Privacy Policy
In order to provide this service, we capture and store information about you, and about users uploading material to the service:
From the Website
- IP Addresses
- Request Headers
- Data entered on our website
From the API
- IP Addresses
- Request Headers
- Your user agent (browser, device, etc.)
- Data submitted to our API
All data stored by us is only used for internal processing, and never sold or otherwise given away.
Storing Your Files
Transloadit only stores temporary files, and we do so for 24 hours. Files are hashed and anonymized.

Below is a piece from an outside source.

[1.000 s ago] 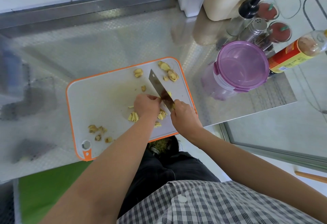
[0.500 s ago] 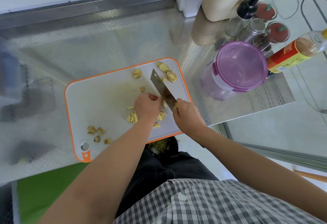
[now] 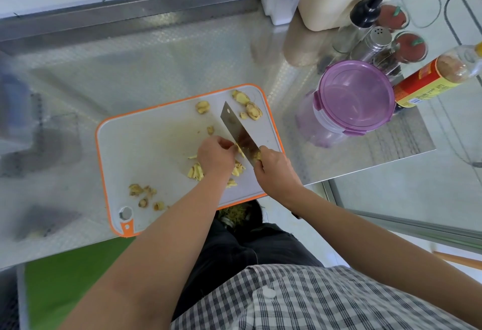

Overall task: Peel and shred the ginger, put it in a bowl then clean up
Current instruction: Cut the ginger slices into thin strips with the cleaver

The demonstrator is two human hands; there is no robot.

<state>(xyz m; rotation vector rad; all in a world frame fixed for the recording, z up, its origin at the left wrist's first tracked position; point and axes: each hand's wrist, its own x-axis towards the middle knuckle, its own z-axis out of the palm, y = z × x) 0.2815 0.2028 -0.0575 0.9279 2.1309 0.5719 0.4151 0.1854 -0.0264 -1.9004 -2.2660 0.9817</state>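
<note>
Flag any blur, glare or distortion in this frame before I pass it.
Head view: cutting board, cleaver, ginger, left hand and right hand are sharp. Head view: the left strip of the steel table is smeared into grey blotches, unreadable. Head view: the tabletop mirrors the cream basket as soft glare, and wide-angle distortion skews the back rail.

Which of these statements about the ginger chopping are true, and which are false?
1. The right hand grips the knife. True.
2. The purple lid lies off its container. False: it sits on top of the container.
3. Cut ginger lies on the cutting board. True.
4. The left hand is off the cutting board. False: it is over the board, fingers curled on ginger right beside the blade.
</note>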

Transloadit employees only look at your files to troubleshoot problems. This rarely happens, and when it does, we do so confidentially.
Any Transloadit employee or subcontractor with access to these systems will have signed an NDA, which among things, includes enforcing 2FA for critical services, encrypted drives, and password managers.
Third Party Services
In addition to that, we use the following third party services which also store data about you:
| supplier | subject | data | encryption | anonymized | discarded | archived |
|---|---|---|---|---|---|---|
| Transloadit | end user (data subject) | browser identifiers | instantly | |||
| AWS S3 | end user (data subject) | media files | ✅ | >24h | ||
| AWS RDS | customer (business) | address, email | ✅ | >30d | ||
| AWS RDS | customer (business) | assembly meta data | ✅ | >30d | ||
| AWS RDS | customer (business) | credentials for writing to cloud storage | aes256 | ✅ | ||
| AWS RDS | customer (business) | transloadit password | bcrypt | ✅ | ||
| Discourse | customer (business) | public support tickets | n/a | |||
| Google Analytics | customer (business) | browser identifiers | ✅ | |||
| Intercom | customer (business) | browser identifiers | ||||
| Intercom | customer (business) | support tickets | ||||
| Librato | customer (business) | ops heuristics | ✅ | |||
| Papertrail | customer (business) | logs | >7d | |||
| Pusher | customer (business) | assembly meta data | ✅ | instantly | n/a | |
| RBS Worldpay/Ipayment | customer (business) | credit card data | PCI compliant |
- encrypion: At rest. All connections in transit are protected by tls
- anonymized: Identifying 'data subject' data is scrubbed
- discarded: Data is destroyed
- archived: Data is accessible only by founders
Breach Notifications
In the event that your private data or API-uploaded temporary files are disclosed to unauthorized people (such as hackers), Transloadit will send out email notifications to all possibly affected parties.